We also have noted that the print function is used to send output to the standard output. Additionally, the printf function is available to format the output. The syntax of the printf function is very similar to the one in C programming language. The set of logical operators used in awk are <, <=, >, >=, ==, !=, ~ and !~, which stand for less than, less than or equal to, greater than, greater than or equal to, equal to, not equal to, matches, and does not match, respectively. These logical operators are useful for deciding whether the particular action should be performed on the line or not, as shown in the following example.
$ 2 == "Smith" { print $1, $2 }
In this example, we are instructing awk to compare the value of the second field in the current input line to the string “Smith,” and if it matches, then print the first field and second field, which could be first name followed by last name delimited with the standard delimiter. Instead of attempting to do a perfect string match, we can use the expression-matching principles by using the match ~ operator and an expression on the righthand side of the operator, as shown here.
$ 3 ~ /[0-9]+/ { print $1, $2 }
In this example, we are instructing awk to print the first and second fields, if the third field is a number. Logical expressions may be combined using the Boolean operators ||, &&, and ! for logical or, logical and, and logical negation, respectively. The arithmetic operators +, -, *, /, %, and ^ are used on numerical operands for addition, subtraction, multiplication, division, modulo operation, and exponentiation, respectively. The simple assignment operator = is used to assign values to variables. The arithmetic operators may be used in conjunction with the assignment operator to combine the two operations into one, as the += operator performs an addition of the operands on both the sides and assigns the value to the operand on the left side.

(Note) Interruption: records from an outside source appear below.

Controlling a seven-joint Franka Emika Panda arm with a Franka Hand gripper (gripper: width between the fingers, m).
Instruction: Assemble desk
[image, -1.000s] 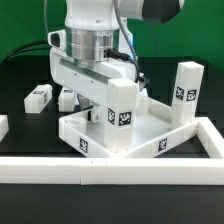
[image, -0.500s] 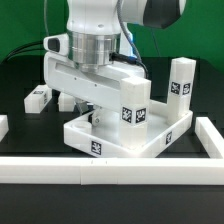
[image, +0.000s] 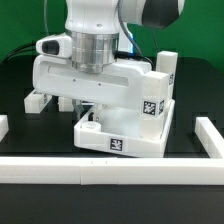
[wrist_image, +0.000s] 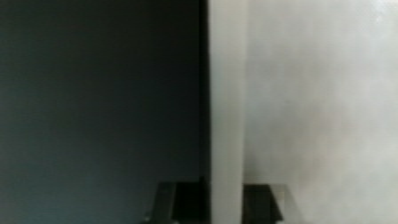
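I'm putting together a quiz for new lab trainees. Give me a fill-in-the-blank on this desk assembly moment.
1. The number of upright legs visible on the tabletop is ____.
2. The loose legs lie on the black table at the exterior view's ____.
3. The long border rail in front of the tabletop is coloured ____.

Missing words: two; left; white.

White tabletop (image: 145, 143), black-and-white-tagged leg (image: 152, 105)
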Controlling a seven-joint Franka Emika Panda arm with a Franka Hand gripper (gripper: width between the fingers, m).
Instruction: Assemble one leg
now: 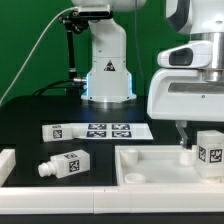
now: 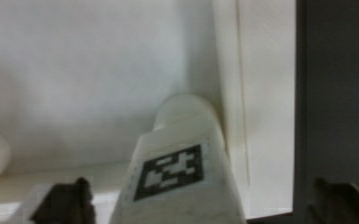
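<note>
A white leg with a black-and-white tag stands upright in the corner of the large white tabletop, at the exterior view's right. My gripper is over it with a finger on either side. In the wrist view the leg lies between the two dark fingertips, with a gap showing on one side, so the gripper is open around the leg. The leg's lower end is hidden. A second leg lies on its side on the black table at the exterior view's left.
The marker board lies flat behind the lying leg. Another white part shows at the left edge. The robot base stands at the back. The tabletop's raised wall runs close beside the standing leg.
</note>
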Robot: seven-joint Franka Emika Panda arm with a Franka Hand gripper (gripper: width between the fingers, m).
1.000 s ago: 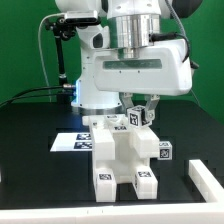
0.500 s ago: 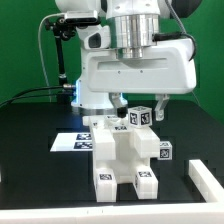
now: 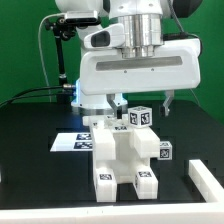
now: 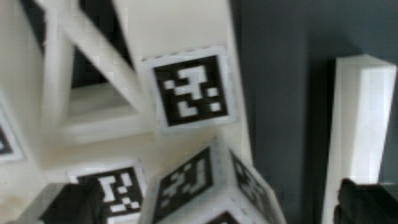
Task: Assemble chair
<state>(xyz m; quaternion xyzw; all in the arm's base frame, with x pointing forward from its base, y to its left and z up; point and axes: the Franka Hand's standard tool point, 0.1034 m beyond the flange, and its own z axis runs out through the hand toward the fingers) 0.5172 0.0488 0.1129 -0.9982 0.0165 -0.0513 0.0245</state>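
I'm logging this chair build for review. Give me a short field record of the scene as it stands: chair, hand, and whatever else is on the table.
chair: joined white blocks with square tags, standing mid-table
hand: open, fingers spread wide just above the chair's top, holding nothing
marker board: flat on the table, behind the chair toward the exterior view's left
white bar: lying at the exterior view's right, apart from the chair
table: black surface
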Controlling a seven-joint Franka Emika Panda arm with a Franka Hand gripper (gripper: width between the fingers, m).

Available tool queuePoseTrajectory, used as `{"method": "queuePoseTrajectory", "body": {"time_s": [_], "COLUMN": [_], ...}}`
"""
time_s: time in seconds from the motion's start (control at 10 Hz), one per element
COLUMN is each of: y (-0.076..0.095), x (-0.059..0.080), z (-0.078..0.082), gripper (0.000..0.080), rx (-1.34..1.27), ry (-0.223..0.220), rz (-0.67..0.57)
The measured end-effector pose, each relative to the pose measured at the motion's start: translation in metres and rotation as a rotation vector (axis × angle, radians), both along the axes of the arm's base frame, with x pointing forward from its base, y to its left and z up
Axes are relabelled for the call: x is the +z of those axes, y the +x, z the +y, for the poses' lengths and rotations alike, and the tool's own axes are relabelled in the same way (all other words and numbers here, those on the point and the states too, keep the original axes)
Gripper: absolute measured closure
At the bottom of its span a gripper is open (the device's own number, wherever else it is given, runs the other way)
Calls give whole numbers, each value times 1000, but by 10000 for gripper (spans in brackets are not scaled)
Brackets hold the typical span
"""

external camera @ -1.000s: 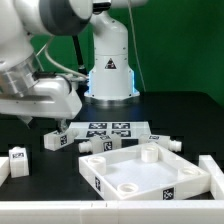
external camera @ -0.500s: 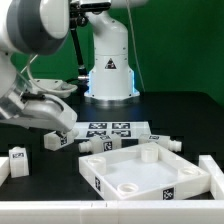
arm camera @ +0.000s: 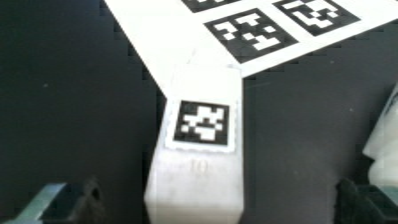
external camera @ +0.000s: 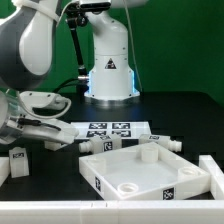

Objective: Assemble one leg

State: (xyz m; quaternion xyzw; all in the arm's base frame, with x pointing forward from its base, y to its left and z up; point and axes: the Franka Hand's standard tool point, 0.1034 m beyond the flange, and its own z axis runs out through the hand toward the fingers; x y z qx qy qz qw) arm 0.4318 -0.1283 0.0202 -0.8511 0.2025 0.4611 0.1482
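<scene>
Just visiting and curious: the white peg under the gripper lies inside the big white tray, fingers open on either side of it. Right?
Not quite. The wrist view shows the leg lying on the dark table next to the marker board, not inside the tray. The fingers of the gripper are open on either side of it.

Bare black table (arm camera: 71, 120) runs along both long sides of the leg (arm camera: 199, 140), leaving room for a finger on each side. Its far end crowds the marker board (arm camera: 178, 25). The big white panel (external camera: 140, 172) stands close on the exterior view's right.
</scene>
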Motion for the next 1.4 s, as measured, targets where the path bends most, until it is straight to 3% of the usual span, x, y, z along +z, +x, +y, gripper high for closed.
{"method": "queuePoseTrajectory", "body": {"time_s": [0.2,0.5,0.6,0.7,0.8,0.9,1.0,1.2,1.4], "y": [-9,-8,-7,-7,-6,-6,-3,7,27], "x": [-4,-9,-10,-10,-11,-10,-8,9,50], "z": [2,0,-1,-1,0,1,3,11,33], "gripper": [151,151,270,270,453,517,517,517,517], "rx": [-2,1,4,4,5,8,14,33,65], "ry": [6,-1,-2,-3,-3,-3,-4,0,-1], "rz": [14,-1,-9,-10,-11,-12,-17,-37,-82]}}
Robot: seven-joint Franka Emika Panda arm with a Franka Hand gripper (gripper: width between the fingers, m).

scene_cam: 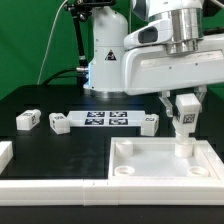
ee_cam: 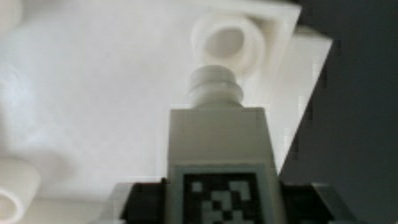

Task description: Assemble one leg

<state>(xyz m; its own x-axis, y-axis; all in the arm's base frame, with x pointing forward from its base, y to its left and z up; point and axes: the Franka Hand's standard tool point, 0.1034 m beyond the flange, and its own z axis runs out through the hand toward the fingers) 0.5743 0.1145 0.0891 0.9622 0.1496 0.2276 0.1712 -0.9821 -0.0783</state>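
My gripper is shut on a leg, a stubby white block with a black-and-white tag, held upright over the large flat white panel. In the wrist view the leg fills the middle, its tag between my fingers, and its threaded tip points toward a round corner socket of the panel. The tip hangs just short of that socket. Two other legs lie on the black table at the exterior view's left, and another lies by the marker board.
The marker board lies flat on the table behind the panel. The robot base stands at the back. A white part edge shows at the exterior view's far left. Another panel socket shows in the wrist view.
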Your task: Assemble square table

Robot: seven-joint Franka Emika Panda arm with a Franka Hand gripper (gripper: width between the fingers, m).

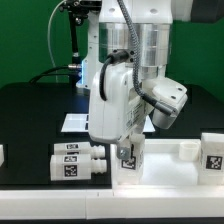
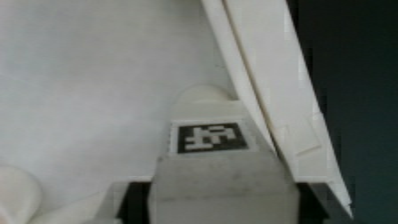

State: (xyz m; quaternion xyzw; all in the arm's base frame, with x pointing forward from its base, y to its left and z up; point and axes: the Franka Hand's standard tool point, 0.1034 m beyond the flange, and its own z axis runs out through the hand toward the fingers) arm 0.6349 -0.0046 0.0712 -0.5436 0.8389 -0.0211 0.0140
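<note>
The exterior view shows the whole scene. A white arm (image 1: 125, 80) is reached down over a black worktop (image 1: 40, 105). Two legs (image 1: 72, 150) are laid side by side at that view's left, and a fourth leg (image 1: 214, 152) is seen at its right. Only the wrist view gives the close detail: a chunky white leg (image 2: 210, 170), tagged in black and white, is held over the white slab (image 2: 89, 80), beside its raised rim (image 2: 267, 90). The claw (image 1: 128, 143) is closed narrowly on that leg, at the slab's end nearer the exterior view's left.
</note>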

The logical constructs such as if and if … else provided by awk are as powerful as they are in any other programming language. These are used in the action part of the instruction to enable us to write complex programming logic. Both the system variables and program variables can be used to take part in the expressions used in these constructs. The general syntax of these constructs is provided below. The first type checks for one condition, and if it is evaluated to be true, then the action is performed on the current line. If the condition evaluates to false, the action is not performed, and the control is passed to the instruction that follows the if construct. The second type of the construct is an extension of the simple if construct. In this construct, if the logical expression evaluates to true, then the action1 is performed, and if the condition evaluates to false, then action2 is performed.
if (logical expression)
action
if (logical expression1)
action1
else
action2
In both these constructs, if the action consists of a single statement to be performed when the condition is evaluated to true (or false as in the second type), then the statement does not have to be enclosed within a pair of curly braces. However, if more than one statement should be grouped as a single action when the condition is evaluated to true (or false as the case may be), then these multiple statements are enclosed within curly braces, as shown below.
if (logical expression) {
statement1
statement2
}
if (logical expression1) {
statement1
statement2
}
else {
statement3
statement4
}
Another type of conditional construct is a simplified version of the ‘if…else’ construct as provided in the C programming language and is shown below.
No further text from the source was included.